Caloi é condenada a pagar R$ 5 mil a ex-funcionário que sofreu perda auditiva

Decisão entende que a exposição a ruído durante 21 anos de serviço contribuiu para a perda auditiva unilateral de um ex-funcionário. Ainda cabe recurso contra a decisão da Primeira Turma

Com informações da assessoria / [email protected]

Autor pediu o pagamento de R$ 451.032,00 a título de indenização por danos morais (Foto: EBC)

Manaus – Por entender que a exposição a ruído durante 21 anos de serviço contribuiu para a perda auditiva unilateral de um ex-funcionário da Caloi Norte S/A, a Primeira Turma do Tribunal Regional do Trabalho da 11ª Região – AM/RR (TRT11) reformou sentença improcedente e condenou a empresa ao pagamento de R$ 5 mil de indenização por danos morais.

A decisão acompanhou, por unanimidade, o voto do desembargador relator David Alves de Mello Junior e deu provimento parcial ao recurso do reclamante, o qual insistiu no pedido indenizatório, alegando contradição no laudo pericial que constatou a redução da capacidade auditiva sem concluir que a enfermidade tenha decorrido do trabalho realizado durante o vínculo empregatício.

Com base em todo o conjunto probatório, o relator manifestou-se pelo reconhecimento da concausa, por entender que o serviço em ambiente ruidoso contribuiu para o resultado, embora não seja a causa principal da doença. Ao fixar o valor da condenação em R$ 5 mil, ele observou os princípios da razoabilidade e proporcionalidade, além de considerar o tempo de serviço do empregado, a ausência de incapacidade para o trabalho ou de necessidade de tratamento, além de outras circunstâncias do caso.

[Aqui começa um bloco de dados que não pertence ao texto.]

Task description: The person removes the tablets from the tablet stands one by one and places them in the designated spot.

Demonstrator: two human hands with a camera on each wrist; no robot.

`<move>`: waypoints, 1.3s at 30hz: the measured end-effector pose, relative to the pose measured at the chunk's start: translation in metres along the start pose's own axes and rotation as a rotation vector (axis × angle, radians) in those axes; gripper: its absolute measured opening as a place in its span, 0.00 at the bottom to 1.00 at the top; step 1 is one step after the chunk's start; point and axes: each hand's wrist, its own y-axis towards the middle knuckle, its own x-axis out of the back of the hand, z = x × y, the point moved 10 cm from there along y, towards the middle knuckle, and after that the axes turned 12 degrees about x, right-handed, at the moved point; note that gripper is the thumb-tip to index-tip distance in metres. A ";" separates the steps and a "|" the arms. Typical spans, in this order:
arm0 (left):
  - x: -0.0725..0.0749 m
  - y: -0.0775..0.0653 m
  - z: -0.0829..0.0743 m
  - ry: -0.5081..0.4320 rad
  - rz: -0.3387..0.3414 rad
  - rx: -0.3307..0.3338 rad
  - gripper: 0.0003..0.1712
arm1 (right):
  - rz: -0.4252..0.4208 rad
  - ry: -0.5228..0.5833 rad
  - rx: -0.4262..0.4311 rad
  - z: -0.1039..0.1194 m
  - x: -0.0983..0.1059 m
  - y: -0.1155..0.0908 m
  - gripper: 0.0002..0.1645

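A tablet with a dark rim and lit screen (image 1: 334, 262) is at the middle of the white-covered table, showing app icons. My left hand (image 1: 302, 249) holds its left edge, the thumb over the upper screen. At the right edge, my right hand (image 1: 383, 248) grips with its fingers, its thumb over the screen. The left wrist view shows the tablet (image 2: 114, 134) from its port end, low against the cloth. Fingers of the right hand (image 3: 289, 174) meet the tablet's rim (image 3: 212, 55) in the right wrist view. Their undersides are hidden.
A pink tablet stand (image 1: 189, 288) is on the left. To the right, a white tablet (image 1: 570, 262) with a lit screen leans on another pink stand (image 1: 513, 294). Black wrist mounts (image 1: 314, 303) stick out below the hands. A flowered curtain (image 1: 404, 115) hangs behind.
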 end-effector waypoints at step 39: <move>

Quanto aos demais pedidos indenizatórios, o relator entendeu que não há elementos nos autos que permitam deferi-los porque não ficou caracterizada nenhuma incapacidade total e alienante para justificar a condenação da empresa ao pagamento de indenização por danos materiais na modalidade lucros cessantes, além de o caso em análise não se enquadrar na Súmula 378 do Tribunal Superior do Trabalho (TST), que estabelece os pressupostos para concessão da estabilidade acidentária.

Ainda cabe recurso contra a decisão da Primeira Turma.

Empregado

Em junho de 2015, o autor ajuizou ação trabalhista narrando que foi admitido na empresa em julho de 1993, aos 22 anos de idade para exercer a função de operador I, e dispensado sem justa causa em outubro de 2014, quando atuava como coordenador de produção, mediante último salário de R$ 2.189,44. Ele afirmou que devido ter desempenhado suas atividades em ambiente com ruído acima dos limites de tolerância estabelecidos pela legislação em vigor, sofreu perda auditiva irreversível. Em decorrência, o autor pediu o pagamento de R$ 451.032,00 a título de indenização por danos morais, materiais (na modalidade lucros cessantes) e estabilidade acidentária por 12 meses.